Sherlock Holmes and the Man from Hell
- First edition
- Author: Barrie Roberts
- Language: English
- Genre: Mystery novels
- Publisher: Constable & Co.
- Publication date: 1997
- Media type: Print
- Pages: 208
- ISBN: 0-09-477090-5 (first paperback edition)

= Sherlock Holmes and the Man from Hell =

1997 novel by Barrie Roberts

Sherlock Holmes and the Man from Hell is a 1997 Sherlock Holmes pastiche novel by Barrie Roberts. A key character in the story, Lord Backwater, is first mentioned in the short story, "The Noble Bachelor,", also by Holmes creator Arthur Conan Doyle.

==Plot==
Philanthropist Lord Backwater is found dead on his property. The police surmise that Backwater came upon some poachers which led to his murder. Holmes discounts this solution and undertakes his own investigation which leads to a hidden history of Backwater's time spent in a prison settlement on Van Diemen's Land.

==Reissue==
Titan Books reprinted the book in 2010, as part of its Further Adventures series, which collects a number of noted Holmesian pastiches.

==Reception==
Reviews of Sherlock Holmes and the Man from Hell have been largely positive.
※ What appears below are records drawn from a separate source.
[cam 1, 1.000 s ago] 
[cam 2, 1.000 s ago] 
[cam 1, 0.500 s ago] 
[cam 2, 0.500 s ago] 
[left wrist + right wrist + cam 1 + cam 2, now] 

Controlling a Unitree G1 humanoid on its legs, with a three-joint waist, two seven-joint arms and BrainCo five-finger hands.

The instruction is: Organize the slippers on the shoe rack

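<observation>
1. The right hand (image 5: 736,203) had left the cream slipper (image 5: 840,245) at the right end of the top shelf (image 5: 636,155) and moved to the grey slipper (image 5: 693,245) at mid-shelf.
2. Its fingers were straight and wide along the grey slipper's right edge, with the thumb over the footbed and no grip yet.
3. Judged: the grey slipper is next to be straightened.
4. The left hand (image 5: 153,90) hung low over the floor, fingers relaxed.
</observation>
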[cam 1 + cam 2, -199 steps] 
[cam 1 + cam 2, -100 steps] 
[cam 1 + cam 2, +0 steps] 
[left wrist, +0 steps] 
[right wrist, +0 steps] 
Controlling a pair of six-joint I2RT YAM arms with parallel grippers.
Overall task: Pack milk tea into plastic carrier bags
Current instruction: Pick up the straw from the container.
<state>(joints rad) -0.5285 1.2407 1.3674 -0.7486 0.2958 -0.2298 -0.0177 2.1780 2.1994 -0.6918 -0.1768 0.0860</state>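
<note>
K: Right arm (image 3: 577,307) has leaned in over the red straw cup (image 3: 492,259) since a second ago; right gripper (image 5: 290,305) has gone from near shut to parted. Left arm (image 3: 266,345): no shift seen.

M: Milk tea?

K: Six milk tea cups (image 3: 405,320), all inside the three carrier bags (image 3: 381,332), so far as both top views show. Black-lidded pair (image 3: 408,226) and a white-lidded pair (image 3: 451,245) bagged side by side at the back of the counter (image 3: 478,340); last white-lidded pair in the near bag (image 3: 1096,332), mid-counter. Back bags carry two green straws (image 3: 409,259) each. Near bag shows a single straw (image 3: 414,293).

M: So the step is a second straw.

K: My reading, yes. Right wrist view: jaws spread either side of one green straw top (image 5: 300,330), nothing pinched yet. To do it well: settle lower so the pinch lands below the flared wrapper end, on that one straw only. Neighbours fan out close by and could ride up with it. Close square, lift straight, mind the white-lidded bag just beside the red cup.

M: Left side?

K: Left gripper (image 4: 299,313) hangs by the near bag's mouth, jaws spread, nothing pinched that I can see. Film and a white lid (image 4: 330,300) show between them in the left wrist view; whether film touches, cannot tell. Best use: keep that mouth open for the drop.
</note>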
Publishers Weekly claimed that Roberts' writing was a successful "melding the brilliant thinker and the man of action".

Roger Johnson writing for the Sherlock Holmes Society of London stated that Roberts "has done his homework thoroughly" and "writes in a very acceptable simulacrum of Watson’s style". When Titan Books reissued the book, Lenny Picker called it a "classic pastiche".